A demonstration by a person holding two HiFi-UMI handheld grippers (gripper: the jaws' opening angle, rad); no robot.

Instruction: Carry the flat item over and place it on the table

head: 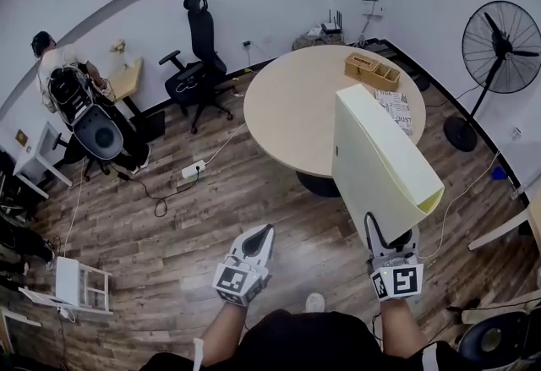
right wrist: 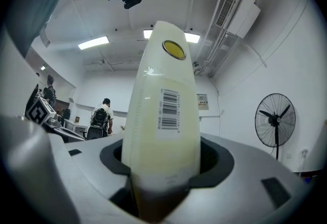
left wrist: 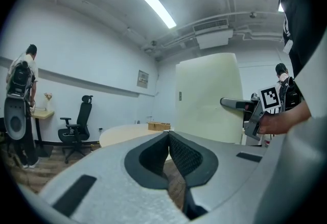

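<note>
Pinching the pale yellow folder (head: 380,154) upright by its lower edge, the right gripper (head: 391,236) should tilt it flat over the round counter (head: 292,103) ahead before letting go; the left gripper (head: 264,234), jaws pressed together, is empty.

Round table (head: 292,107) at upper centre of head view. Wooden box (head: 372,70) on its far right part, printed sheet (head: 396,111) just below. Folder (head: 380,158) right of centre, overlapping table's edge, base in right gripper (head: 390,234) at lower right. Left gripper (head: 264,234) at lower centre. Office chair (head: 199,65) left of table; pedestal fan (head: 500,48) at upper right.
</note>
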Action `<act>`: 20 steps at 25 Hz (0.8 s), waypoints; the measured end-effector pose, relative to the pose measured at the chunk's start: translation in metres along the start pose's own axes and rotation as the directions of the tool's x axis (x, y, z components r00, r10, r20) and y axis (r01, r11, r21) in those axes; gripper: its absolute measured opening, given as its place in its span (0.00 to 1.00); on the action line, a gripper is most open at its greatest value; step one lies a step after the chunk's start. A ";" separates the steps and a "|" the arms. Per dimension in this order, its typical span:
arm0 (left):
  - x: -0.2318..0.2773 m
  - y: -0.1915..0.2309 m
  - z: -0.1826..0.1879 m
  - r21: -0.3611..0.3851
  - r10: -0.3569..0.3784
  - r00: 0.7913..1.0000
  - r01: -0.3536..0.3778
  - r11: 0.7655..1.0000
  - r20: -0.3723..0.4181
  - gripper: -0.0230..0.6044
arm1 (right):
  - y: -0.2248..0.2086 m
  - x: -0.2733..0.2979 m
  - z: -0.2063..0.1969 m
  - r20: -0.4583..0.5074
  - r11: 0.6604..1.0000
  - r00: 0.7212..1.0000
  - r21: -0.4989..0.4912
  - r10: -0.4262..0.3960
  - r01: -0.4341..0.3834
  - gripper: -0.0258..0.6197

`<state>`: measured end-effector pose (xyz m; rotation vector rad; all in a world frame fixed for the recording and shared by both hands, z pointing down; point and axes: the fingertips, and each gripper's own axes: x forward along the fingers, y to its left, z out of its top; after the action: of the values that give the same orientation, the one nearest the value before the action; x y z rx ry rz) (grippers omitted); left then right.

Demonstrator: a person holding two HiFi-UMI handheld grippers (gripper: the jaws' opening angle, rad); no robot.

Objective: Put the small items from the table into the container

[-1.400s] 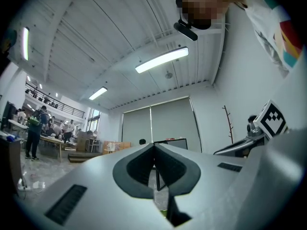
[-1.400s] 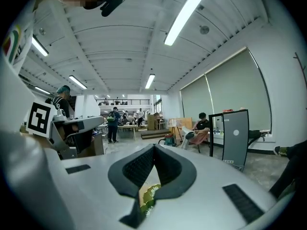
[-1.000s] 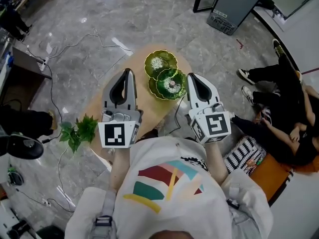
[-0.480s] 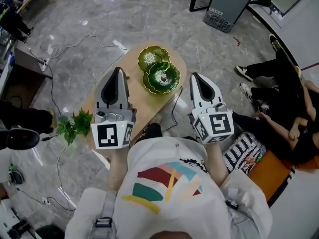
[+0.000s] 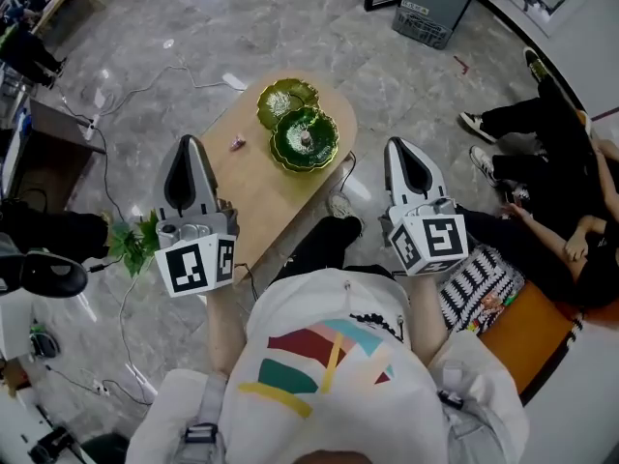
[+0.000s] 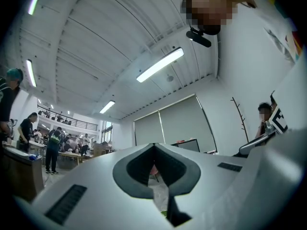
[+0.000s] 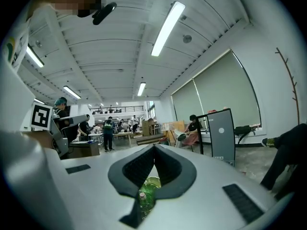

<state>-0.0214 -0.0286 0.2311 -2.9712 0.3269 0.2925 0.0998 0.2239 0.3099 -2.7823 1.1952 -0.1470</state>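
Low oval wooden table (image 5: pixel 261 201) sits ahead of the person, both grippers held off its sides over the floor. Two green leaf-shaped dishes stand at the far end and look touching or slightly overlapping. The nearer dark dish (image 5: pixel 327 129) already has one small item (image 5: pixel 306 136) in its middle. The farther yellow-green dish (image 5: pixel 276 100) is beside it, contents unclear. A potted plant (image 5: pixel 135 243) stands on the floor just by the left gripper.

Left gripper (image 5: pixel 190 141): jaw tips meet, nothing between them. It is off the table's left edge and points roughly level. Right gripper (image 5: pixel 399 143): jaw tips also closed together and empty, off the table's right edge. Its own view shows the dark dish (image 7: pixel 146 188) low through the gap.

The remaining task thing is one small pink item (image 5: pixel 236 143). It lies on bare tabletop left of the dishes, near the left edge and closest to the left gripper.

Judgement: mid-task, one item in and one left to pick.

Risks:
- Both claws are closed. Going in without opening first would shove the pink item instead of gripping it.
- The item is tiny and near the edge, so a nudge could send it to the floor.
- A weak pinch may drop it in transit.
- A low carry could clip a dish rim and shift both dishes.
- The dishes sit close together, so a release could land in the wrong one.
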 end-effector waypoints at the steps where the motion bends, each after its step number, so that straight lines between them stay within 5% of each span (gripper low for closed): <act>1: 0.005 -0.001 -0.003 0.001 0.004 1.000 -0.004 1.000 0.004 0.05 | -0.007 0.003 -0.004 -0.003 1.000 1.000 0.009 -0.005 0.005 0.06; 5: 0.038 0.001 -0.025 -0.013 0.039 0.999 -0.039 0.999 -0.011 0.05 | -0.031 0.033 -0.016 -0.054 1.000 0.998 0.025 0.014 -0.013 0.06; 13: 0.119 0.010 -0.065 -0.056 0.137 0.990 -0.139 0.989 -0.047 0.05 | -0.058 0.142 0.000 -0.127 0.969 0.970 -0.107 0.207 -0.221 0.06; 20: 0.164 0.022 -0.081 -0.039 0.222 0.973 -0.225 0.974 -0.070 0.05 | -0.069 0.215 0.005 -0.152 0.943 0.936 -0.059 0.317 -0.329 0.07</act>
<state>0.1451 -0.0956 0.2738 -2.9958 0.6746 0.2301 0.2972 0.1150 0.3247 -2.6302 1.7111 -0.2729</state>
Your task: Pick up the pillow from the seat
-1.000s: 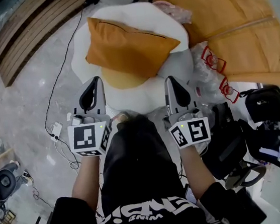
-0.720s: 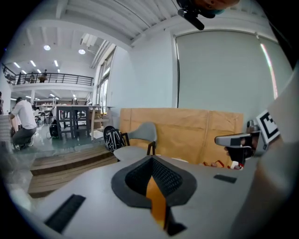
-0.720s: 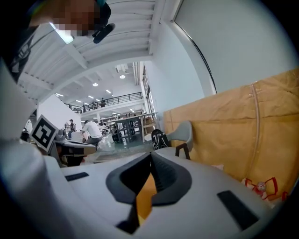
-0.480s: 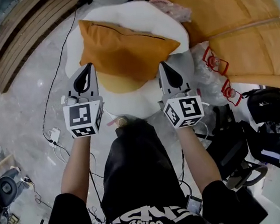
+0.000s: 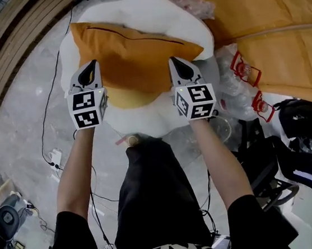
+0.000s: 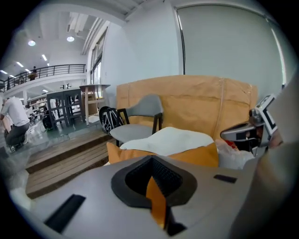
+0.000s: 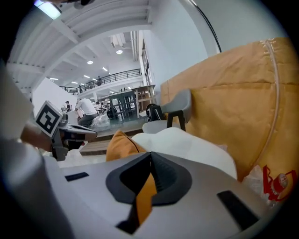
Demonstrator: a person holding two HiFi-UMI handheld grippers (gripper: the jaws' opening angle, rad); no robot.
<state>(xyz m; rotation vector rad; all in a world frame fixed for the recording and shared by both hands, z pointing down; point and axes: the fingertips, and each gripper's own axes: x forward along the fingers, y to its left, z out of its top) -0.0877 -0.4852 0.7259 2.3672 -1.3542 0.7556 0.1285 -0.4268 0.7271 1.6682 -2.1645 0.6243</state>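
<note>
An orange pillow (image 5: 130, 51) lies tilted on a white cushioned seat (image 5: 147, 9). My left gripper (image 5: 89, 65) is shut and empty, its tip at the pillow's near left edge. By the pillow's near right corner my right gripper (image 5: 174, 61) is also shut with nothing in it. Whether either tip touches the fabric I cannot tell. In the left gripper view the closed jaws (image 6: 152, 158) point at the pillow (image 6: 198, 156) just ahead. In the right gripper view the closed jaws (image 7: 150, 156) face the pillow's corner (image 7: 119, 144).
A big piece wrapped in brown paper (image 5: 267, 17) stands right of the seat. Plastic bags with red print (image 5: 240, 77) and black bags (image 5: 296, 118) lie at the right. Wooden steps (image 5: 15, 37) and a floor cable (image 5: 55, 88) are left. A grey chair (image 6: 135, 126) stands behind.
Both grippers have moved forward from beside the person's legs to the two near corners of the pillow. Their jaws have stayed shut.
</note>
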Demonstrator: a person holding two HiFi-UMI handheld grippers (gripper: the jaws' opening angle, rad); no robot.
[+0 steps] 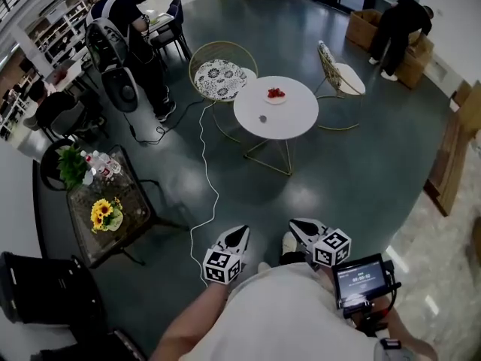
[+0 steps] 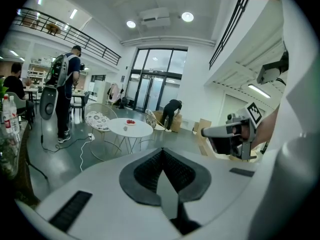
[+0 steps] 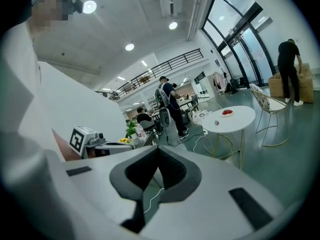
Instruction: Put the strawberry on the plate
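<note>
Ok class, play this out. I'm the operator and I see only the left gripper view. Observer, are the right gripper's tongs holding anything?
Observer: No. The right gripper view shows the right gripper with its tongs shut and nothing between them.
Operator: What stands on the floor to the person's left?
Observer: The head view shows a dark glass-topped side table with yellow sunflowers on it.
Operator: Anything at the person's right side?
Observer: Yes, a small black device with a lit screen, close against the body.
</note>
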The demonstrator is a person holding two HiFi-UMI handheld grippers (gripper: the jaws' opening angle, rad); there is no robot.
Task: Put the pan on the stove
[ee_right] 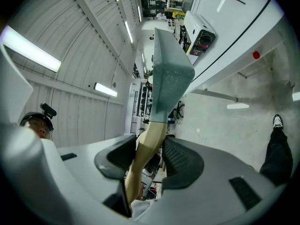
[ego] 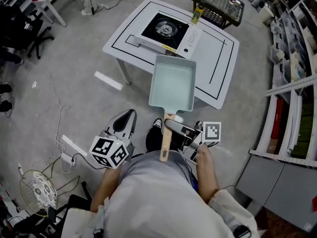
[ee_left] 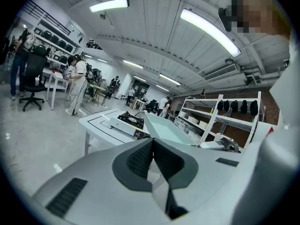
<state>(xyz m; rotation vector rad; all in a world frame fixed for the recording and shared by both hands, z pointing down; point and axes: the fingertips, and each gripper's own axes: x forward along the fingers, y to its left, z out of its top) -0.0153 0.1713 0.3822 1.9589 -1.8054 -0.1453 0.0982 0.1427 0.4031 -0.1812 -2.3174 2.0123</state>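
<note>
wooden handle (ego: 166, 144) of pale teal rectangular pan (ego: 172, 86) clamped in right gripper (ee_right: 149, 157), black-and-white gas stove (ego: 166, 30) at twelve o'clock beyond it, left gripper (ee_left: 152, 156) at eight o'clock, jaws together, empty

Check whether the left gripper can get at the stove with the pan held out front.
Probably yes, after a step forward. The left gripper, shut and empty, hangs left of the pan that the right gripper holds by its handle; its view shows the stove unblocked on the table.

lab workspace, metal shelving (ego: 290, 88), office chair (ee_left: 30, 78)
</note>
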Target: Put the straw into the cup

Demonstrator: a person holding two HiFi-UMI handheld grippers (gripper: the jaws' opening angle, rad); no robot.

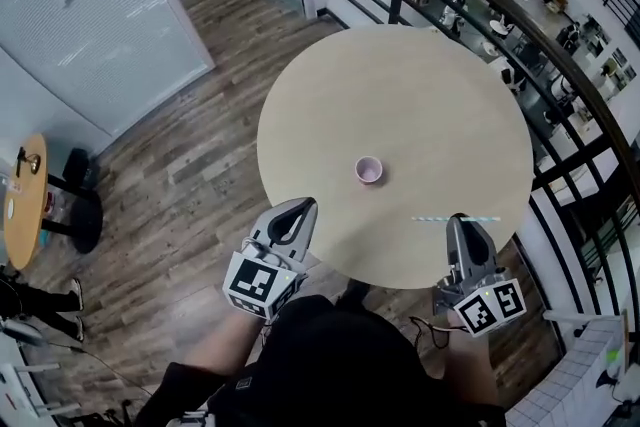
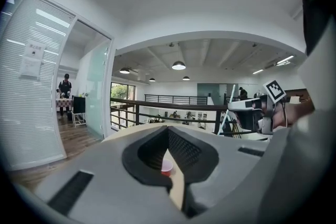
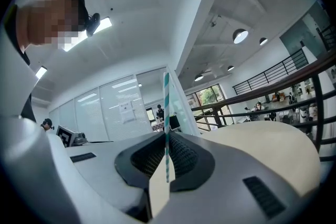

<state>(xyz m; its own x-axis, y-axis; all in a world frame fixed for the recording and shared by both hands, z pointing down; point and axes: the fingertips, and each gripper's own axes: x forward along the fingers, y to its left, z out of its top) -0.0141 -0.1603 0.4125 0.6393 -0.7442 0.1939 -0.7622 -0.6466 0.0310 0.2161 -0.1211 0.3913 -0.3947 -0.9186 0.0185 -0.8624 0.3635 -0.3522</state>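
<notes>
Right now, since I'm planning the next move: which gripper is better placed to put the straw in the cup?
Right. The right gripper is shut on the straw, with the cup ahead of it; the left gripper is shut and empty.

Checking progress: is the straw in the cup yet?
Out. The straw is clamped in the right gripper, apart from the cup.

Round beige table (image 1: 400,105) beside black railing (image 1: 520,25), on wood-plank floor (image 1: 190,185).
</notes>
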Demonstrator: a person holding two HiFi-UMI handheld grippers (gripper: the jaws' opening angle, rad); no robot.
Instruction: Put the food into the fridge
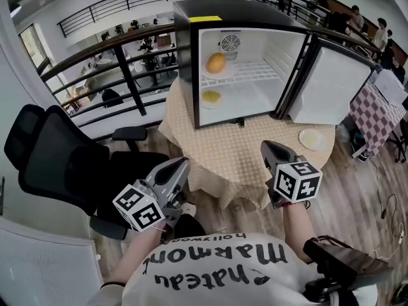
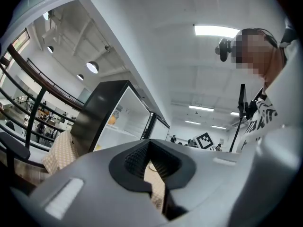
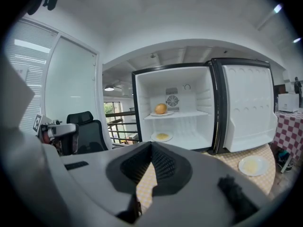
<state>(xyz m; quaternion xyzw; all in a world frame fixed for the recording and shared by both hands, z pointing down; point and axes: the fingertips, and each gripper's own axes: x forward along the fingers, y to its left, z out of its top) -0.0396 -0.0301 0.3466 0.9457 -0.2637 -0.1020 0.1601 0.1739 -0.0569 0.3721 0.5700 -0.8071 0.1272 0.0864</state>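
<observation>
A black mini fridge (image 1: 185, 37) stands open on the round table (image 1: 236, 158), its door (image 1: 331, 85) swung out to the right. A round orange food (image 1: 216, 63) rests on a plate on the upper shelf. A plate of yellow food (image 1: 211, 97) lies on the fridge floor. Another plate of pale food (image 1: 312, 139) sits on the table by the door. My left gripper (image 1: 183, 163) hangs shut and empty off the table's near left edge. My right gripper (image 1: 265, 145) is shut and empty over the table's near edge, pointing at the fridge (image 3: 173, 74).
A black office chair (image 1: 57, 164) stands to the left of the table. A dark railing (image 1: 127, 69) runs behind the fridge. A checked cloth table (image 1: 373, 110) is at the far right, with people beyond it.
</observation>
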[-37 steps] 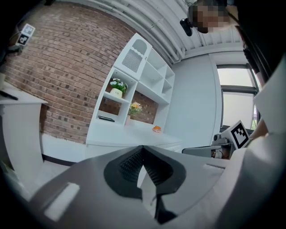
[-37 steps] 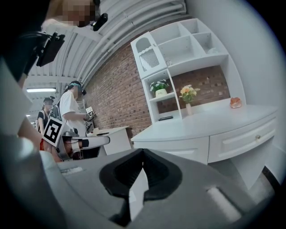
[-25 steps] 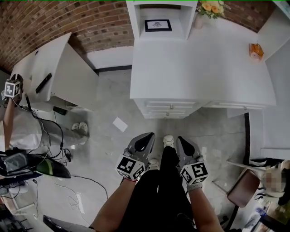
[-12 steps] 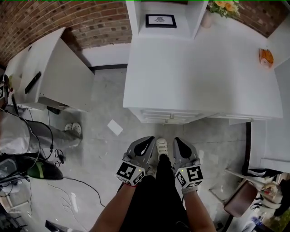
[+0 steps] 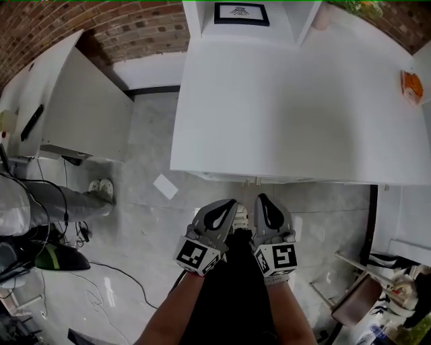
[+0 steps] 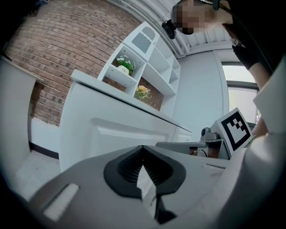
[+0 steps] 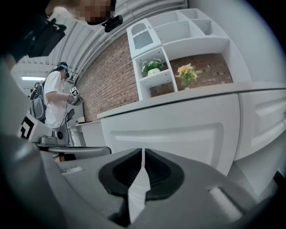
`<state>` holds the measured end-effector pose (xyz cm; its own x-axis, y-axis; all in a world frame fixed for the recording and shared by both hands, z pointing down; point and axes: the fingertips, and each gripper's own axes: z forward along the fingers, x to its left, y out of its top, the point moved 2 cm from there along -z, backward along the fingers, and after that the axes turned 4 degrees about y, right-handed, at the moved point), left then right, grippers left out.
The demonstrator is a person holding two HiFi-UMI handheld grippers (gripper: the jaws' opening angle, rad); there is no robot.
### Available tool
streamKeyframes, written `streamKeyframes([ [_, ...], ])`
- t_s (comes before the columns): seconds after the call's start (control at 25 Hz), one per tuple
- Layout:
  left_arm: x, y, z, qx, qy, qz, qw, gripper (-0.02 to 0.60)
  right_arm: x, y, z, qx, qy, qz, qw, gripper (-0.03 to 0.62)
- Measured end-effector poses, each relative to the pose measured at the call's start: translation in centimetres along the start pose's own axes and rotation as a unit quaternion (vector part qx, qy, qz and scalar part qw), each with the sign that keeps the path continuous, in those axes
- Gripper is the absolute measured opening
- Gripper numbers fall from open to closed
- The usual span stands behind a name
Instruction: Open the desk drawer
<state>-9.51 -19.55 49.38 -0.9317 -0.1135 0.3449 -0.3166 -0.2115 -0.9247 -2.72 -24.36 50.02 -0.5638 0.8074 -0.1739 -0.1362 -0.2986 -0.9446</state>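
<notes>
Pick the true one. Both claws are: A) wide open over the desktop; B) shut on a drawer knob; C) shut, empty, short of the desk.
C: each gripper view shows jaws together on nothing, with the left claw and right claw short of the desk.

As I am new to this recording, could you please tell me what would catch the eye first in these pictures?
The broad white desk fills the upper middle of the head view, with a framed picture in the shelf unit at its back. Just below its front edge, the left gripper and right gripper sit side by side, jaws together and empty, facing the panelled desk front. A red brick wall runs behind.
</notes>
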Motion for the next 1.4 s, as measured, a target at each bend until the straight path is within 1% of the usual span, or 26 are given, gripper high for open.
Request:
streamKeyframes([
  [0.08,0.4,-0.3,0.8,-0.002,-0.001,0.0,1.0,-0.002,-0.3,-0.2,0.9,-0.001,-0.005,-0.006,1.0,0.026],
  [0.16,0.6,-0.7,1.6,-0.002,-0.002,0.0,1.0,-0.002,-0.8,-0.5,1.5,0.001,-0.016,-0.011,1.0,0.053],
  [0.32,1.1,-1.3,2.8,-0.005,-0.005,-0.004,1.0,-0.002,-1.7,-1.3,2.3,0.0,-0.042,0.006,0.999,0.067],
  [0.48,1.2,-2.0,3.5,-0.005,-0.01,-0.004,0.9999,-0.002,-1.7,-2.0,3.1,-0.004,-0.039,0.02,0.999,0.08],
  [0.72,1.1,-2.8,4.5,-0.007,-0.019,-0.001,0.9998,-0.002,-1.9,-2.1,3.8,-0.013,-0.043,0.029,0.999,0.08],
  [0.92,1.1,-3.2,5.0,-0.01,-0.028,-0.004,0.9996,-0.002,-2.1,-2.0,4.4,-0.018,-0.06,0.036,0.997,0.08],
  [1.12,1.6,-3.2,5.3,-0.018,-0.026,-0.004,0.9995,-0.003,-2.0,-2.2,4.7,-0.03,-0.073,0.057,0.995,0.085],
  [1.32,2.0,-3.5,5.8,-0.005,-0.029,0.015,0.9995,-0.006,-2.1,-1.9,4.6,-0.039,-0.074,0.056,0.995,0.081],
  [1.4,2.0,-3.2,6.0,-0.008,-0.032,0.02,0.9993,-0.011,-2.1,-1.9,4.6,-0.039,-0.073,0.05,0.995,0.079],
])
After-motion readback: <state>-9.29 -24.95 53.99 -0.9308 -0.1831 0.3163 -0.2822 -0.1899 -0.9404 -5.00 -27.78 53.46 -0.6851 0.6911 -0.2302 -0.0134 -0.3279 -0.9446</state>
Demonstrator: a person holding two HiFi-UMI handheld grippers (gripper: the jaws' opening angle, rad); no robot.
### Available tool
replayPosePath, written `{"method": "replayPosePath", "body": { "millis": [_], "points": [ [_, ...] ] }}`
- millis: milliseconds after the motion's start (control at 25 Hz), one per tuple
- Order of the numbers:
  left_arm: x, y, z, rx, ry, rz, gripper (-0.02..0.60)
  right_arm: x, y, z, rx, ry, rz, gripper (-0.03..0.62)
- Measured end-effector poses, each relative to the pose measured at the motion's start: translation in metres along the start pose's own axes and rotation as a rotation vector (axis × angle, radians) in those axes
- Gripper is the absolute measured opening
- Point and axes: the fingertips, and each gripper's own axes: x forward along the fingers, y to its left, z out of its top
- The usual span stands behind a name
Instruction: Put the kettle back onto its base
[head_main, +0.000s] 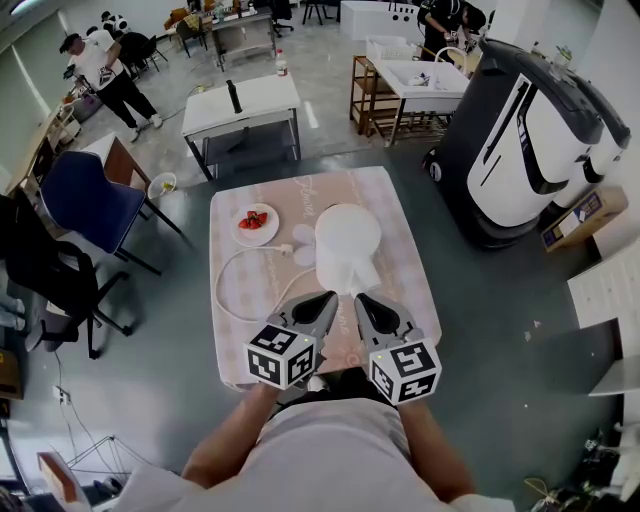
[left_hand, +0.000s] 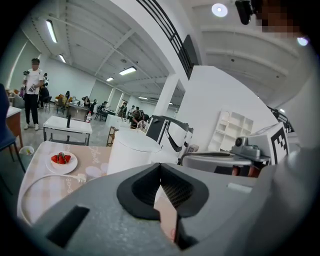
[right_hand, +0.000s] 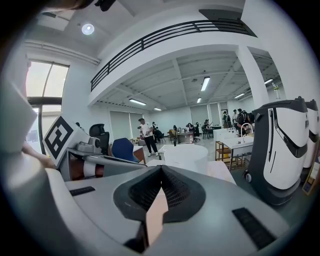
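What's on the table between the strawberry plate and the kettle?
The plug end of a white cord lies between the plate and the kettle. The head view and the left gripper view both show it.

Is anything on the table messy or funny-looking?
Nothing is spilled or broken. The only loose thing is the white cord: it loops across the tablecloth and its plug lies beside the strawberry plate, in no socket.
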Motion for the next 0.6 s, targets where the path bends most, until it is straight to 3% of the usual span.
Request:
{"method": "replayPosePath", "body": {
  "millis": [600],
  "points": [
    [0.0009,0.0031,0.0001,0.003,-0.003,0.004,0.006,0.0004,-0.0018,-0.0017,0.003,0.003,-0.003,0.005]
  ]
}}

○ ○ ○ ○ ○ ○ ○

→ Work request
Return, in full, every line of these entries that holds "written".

→ Expected output
streamKeyframes, written `streamKeyframes([ [_, ...], ])`
replayPosePath, written `{"method": "replayPosePath", "body": { "millis": [_], "points": [ [_, ...] ] }}`

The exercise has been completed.